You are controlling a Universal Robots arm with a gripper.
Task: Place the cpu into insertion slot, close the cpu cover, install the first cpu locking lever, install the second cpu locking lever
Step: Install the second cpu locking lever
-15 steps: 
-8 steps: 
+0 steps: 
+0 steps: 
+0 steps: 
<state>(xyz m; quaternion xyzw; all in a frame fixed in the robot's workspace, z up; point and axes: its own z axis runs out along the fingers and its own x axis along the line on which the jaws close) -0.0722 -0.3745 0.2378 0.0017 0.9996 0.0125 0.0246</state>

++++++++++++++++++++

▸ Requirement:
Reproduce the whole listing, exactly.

▸ Solution:
You are controlling a Universal Robots arm with a gripper.
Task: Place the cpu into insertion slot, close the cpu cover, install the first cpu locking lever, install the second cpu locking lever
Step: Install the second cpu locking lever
-15 steps: 
-8 steps: 
+0 steps: 
+0 steps: 
+0 steps: 
<state>(xyz m; quaternion xyzw; all in a frame fixed in the robot's workspace, z up; point and axes: its own z axis runs out along the fingers and its own x axis along the line on which the jaws close) -0.0722 -0.3745 0.2378 0.0017 0.9996 0.0125 0.0246</state>

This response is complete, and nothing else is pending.